O confinamento em vários países da América Latina para conter a pandemia de COVID-19 disparou os pedidos de ajuda de vítimas de violência doméstica, obrigadas a conviverem com seu agressor em uma região onde a média de feminicídios ultrapassa dez por dia.
Da ONU ao papa Francisco, acumulam-se os pedidos para que se dê atenção ao drama dessas mulheres em um contexto de medidas excepcionais com restrição de circulação, economia paralisada e limitações de acesso à Justiça.
O medo em casa
“A quarentena deixa milhares de mulheres em um inferno, trancadas com um agressor que temem mais do que o coronavírus”, disse à AFP Victoria Aguirre, representante da ONG argentina MuMaLá, que luta contra a violência de gênero.
Na Argentina, 18 mulheres foram assassinadas por seus companheiros, ou ex-companheiros, nos primeiros 20 dias de quarentena, que começou em 20 de março. Os pedidos de ajuda por telefone aumentaram 39%.
A situação se repete no México, no Brasil e no Chile, onde as ações do governo e de associações civis são insuficientes para conter os assassinatos.
A América Latina registrou cerca de 3.800 feminicídios em 2019, segundo dados preliminares. Isso representa um aumento de 8% em relação ao ano anterior, de acordo com o Observatório de Igualdade de Gênero da Comissão Econômica para a América Latina e Caribe (Cepal).
Tormento diário
O México registrou 983 feminicídios em 2019, e 3.226 mulheres foram vítimas de homicídio doloso, de acordo com dados oficiais.
No ano passado, o número de emergências pela violência contra a mulher recebeu por volta de 530 denúncias por dia.
Desde 24 de março, quando se iniciou a quarentena por COVID-19, “os pedidos de ajuda aumentaram”, disse à AFP a diretora do Instituto Nacional das Mulheres do México (Inmujeres), Nadine Gasman.
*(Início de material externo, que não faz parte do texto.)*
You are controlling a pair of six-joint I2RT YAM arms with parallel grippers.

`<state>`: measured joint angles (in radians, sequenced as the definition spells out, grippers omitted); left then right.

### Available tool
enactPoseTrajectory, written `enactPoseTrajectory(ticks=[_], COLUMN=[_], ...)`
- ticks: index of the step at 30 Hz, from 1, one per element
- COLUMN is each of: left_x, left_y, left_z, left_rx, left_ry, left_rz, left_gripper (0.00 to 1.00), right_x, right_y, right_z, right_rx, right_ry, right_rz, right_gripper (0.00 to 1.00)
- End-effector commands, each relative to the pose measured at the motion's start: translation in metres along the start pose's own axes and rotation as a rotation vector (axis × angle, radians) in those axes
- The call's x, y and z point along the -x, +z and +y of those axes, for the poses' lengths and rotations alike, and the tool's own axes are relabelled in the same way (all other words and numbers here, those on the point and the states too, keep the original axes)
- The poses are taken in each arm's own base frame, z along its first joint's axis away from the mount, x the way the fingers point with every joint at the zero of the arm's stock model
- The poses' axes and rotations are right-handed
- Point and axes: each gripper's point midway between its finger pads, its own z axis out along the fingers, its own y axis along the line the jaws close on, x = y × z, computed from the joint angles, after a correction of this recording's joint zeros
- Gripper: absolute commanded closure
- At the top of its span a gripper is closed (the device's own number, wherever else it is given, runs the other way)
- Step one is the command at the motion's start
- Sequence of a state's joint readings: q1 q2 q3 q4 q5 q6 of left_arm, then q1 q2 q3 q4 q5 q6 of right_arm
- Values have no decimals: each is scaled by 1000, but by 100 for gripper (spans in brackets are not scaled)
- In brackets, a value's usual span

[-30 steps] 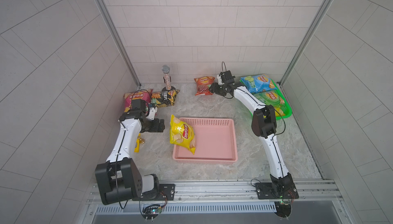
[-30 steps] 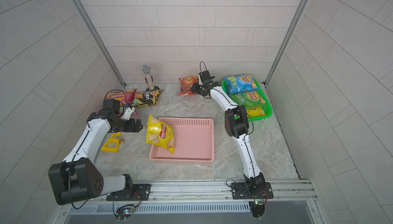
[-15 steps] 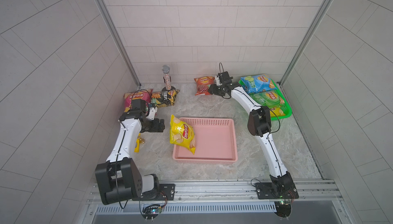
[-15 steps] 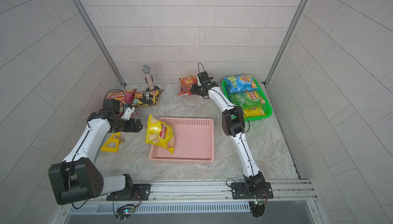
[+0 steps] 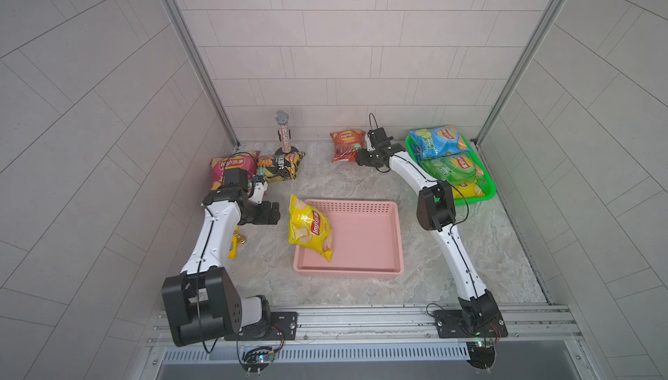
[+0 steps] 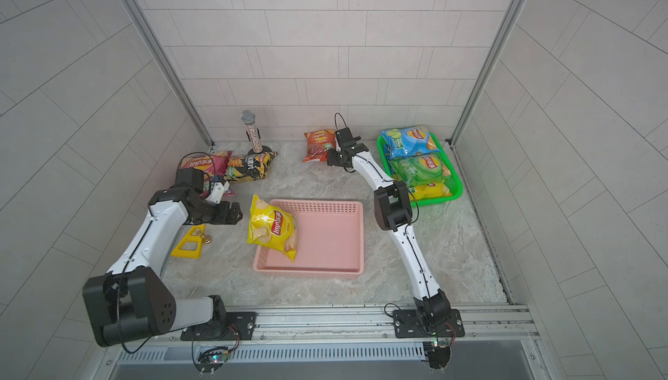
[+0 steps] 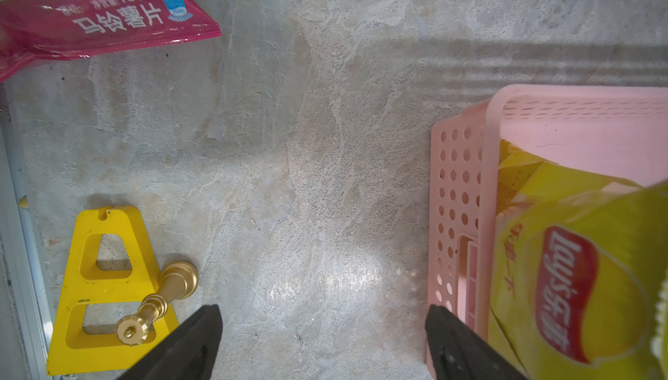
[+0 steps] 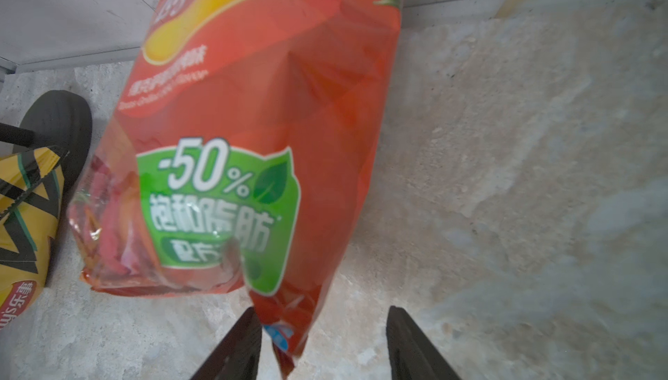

Os pedidos de ajuda cresceram 60% na Rede Nacional de Refúgios e a acolhida de vítimas aumentou em 5%.
“Rede de justiceiras”
Em São Paulo, centro dos casos de COVID-19 no Brasil, durante os primeiros dez dias de quarentena, as denúncias aumentaram em 30%.
Cerca de 700 voluntárias formaram a chamada “rede de justiceiras”, que fornece assistência médica, jurídica e psicológica via WhatsApp.
De acordo com Ada Rico, da ONG argentina “La Casa del Encuentro”, “todos os dias uma mulher é abusada, violentada, ou agredida, em casa, por seu companheiro, ou seu ex”.
“Em tempos normais trabalhamos para que os denunciem, mas hoje a urgência é tirá-las do local. A rapidez pode ser a diferença entre viver, ou morrer”, destacou.